Chapter 30: Nightmares that haunt

599 23 5
                                    

Vienna's POV

"Are you okay? Mrs. Knight" Michael asked as we reached home.

"Yes, Michael, I'm fine. Thank you" I replied while sniffling.

"Sorry if I may seem to be intruding but I observed that you were crying all the way home, Mrs. Knight" Michael said in a polite tone.

"Yeah I just...I-I don't know, I think I'm being way too emotional...over nothing probably..." I paused while patting my cheeks dry with a tissue paper.

"It's just a matter of a couple of days after all" I continued with a forced, small smile.

"Yes it is" Michael reassured.

"But I do get it...it's okay to be scared or vulnerable for your loved ones...I know being in this world...being at the position that Mr. Knight is, brings a lot of responsibilities, power, along with life threats and risks as well..." He paused.

"But one thing I can assure you is that...Mr. Knight loves you to no ends, I have seen it with my own eyes...when you were not with him, and he'll always make it back to you...no matter what" He continued with a small smile as I just passed him the same smile.

"Good night, Michael" I said with a slight nod.

"Good night, Mrs. Knight" He replied.

"I'll just be one phone call away if you need anything, Mrs. Knight" He added while opening the door for me.

"Yes, thank you" I said before walking towards our home which was now empty.

Well...I miss you already, Ryan.

It seems like time has stopped ever since Ryan has left for his business trip, no matter what I do to keep myself occupied, my heart still yearns for him...for his dazzling smile...for his touch...to hear his beating heart...to feel his lips against mine. Though it has only been four days since he left but yet it feels like years.

We do talk on phone calls all the time but yet there's this unsettling feeling in my heart that keeps me up all night, I keep turning and tossing around on our empty and cold bed all night until my tiredness finally takes a toll on my chattering mind and I fall asleep in the dawn.

I don't know if I'm thinking way too much these days or maybe it's just the fact that after getting back with Ryan, we have never been apart for even a single day or night and now I'm just finding it way too difficult to stay away from him.
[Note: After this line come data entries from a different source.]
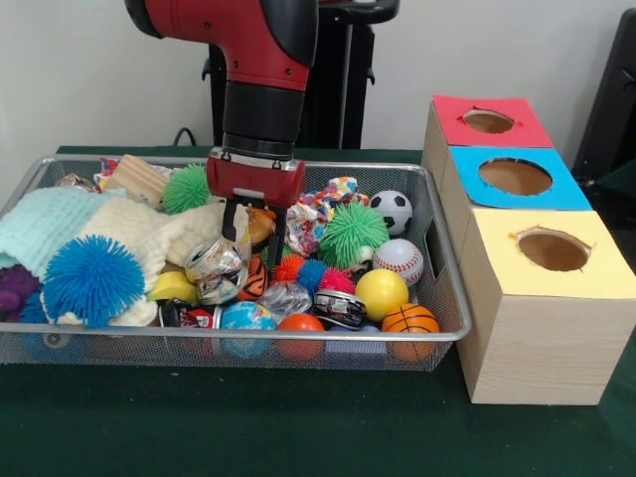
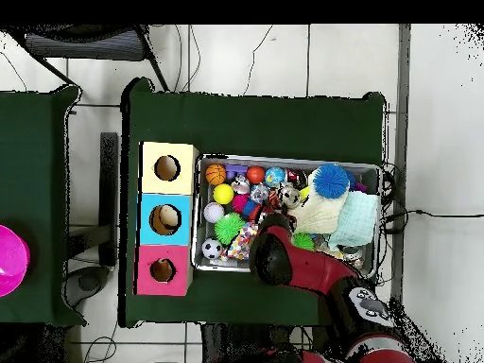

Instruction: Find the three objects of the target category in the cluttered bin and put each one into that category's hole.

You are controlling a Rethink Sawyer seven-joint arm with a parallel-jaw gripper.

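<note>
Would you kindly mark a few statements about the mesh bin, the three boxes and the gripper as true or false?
1. The gripper hangs over the red-topped wooden box. False: it is down inside the silver wire mesh bin, among the toys.
2. The yellow-topped wooden box stands nearest the front camera. True.
3. The blue-topped wooden box sits between the red-topped wooden box and the yellow one. True.
4. A small orange basketball lies in the round hole of the red top. False: it lies in the bin, in a corner beside the boxes.
</note>
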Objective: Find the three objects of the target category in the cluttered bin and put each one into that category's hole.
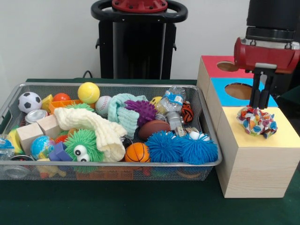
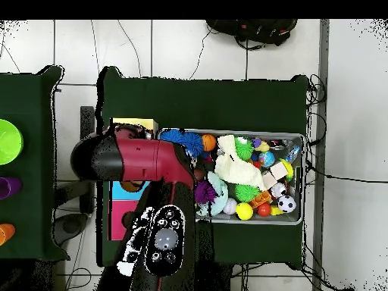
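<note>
The wire bin (image 1: 110, 126) fills the table's (image 1: 117, 206) left and middle. At its right edge, a rope toy (image 1: 256, 121) sits on the yellow box (image 1: 255, 150), seemingly over the hole. The gripper (image 1: 261, 104) hangs just above it, fingers narrow; whether they grip it, I cannot tell. Next, probably let go and rise clear.

rope toy (image 1: 256, 121) plugging yellow box's hole, red box's hole (image 1: 228, 66) and blue box's hole (image 1: 239, 90) open

Lab: robot pedestal (image 1: 139, 40), floor cables (image 2: 250, 34), green-clothed table (image 1: 117, 201).
</note>
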Available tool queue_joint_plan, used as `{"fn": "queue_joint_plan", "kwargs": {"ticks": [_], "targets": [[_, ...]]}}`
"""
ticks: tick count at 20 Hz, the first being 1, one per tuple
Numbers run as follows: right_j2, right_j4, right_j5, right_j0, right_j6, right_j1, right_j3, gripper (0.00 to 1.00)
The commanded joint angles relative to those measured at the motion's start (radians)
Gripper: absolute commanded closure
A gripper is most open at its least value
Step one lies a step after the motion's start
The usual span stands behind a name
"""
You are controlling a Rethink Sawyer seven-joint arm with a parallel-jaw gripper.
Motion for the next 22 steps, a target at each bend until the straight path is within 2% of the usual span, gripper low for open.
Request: {"fn": "queue_joint_plan", "kwargs": {"ticks": [1,5,11,16,22], "targets": [[0.035,-0.009,-0.051,-0.001,0.196,0.066,0.171,1.00],[0.031,-0.005,-0.069,0.019,0.208,0.078,0.185,1.00],[0.016,-0.011,-0.145,0.062,0.235,0.077,0.251,1.00],[0.019,-0.021,-0.259,0.075,0.240,0.098,0.307,1.00],[0.019,-0.002,-0.390,0.079,0.250,0.145,0.339,1.00]]}}
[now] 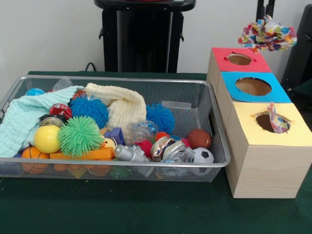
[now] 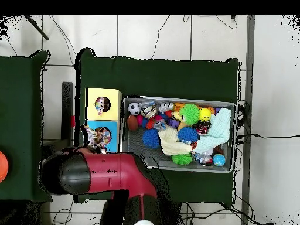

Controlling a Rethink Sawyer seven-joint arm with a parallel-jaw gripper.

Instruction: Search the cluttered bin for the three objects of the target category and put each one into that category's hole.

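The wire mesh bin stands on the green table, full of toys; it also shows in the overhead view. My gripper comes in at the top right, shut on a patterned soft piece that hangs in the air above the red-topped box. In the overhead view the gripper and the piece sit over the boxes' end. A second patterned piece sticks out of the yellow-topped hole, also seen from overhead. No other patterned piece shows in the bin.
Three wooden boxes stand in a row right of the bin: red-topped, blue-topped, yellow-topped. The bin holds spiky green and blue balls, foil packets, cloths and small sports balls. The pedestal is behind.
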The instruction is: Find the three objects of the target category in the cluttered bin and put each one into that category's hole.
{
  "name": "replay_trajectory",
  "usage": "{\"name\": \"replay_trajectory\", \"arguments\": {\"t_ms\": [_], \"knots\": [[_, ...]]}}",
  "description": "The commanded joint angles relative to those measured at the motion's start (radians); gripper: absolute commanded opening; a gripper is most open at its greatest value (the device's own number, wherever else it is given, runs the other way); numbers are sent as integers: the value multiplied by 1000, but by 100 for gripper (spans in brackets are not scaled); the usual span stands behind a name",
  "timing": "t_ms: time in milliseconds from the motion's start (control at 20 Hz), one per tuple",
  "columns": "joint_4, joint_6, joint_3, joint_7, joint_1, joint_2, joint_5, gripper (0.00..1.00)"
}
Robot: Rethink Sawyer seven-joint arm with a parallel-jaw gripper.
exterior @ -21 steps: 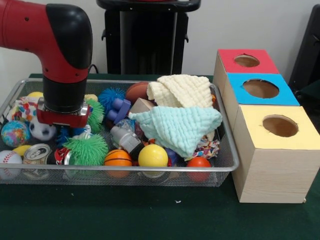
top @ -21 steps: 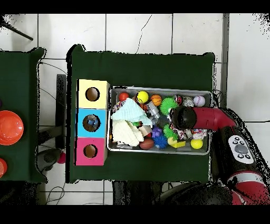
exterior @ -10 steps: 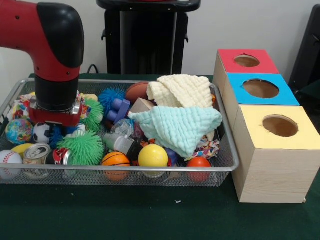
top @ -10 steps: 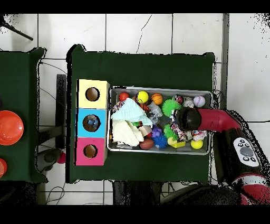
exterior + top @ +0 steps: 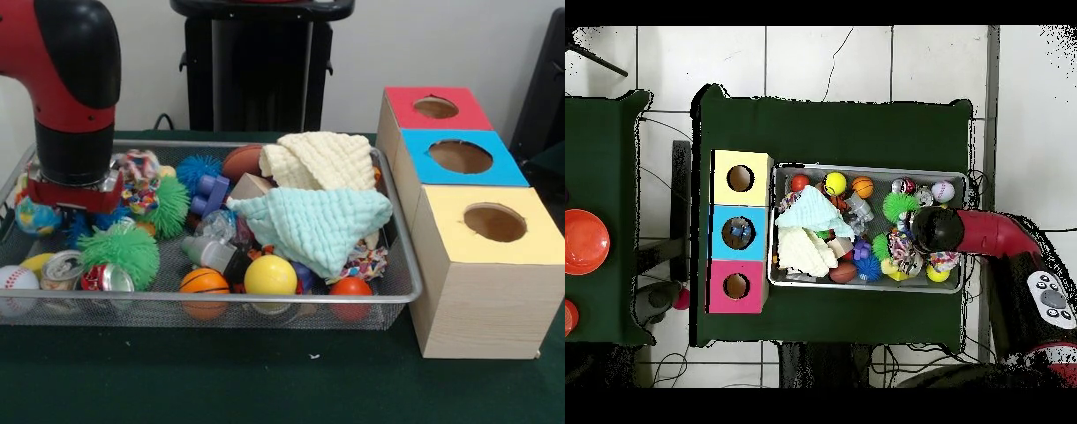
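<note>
Red arm (image 5: 62, 79) low over bin (image 5: 265, 302) corner, searching.
Gripper (image 5: 66, 196) state: cannot tell. Lift clear before traversing; spiky ball (image 5: 121, 251) just beside could snag.

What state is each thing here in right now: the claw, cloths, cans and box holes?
Claw: low in the bin, fingers hidden.
Mint cloth: crumpled over toys.
Cream cloth: bunched behind it.
Cans: lying on their sides.
Blue hole: something inside.
Yellow hole: looks empty.

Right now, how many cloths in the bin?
2. The mint cloth lies draped over clutter at the bin's box end; the cream cloth sits behind it, touching. More may be buried underneath.
</note>
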Motion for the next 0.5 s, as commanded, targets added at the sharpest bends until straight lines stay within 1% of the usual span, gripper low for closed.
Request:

I have been going to work daily, I try to keep myself occupied with work but that doesn't help either. Even Alina and Vadim have seemed to notice that something has been off about me since these past few days, they try to make conversations with me but I keep zoning out.

Ryan said that he would be back in two or three days maximum, but it's been four days now and there's still no confirmation from his end as to when he would return. This morning when I spoke with him, he sounded a bit stressed, although he tried to convince me otherwise, but I could just tell that there was something bothering him, that he wasn't willing to share with me.

If it was something related to business then he would have surely told me...right? He wasn't ready to tell me what was bothering him at any cost and that's what has been worrying me even more since this morning. He doesn't like me getting involved in the Mafia stuff, so surely whatever it is that's bothering him, has everything to do with it.

I did ask him this morning when he would be back and to my relief, he said that he would most probably be back by tomorrow, but there's nothing confirmed yet. This new project that he is working on, is demanding all of his attention and time.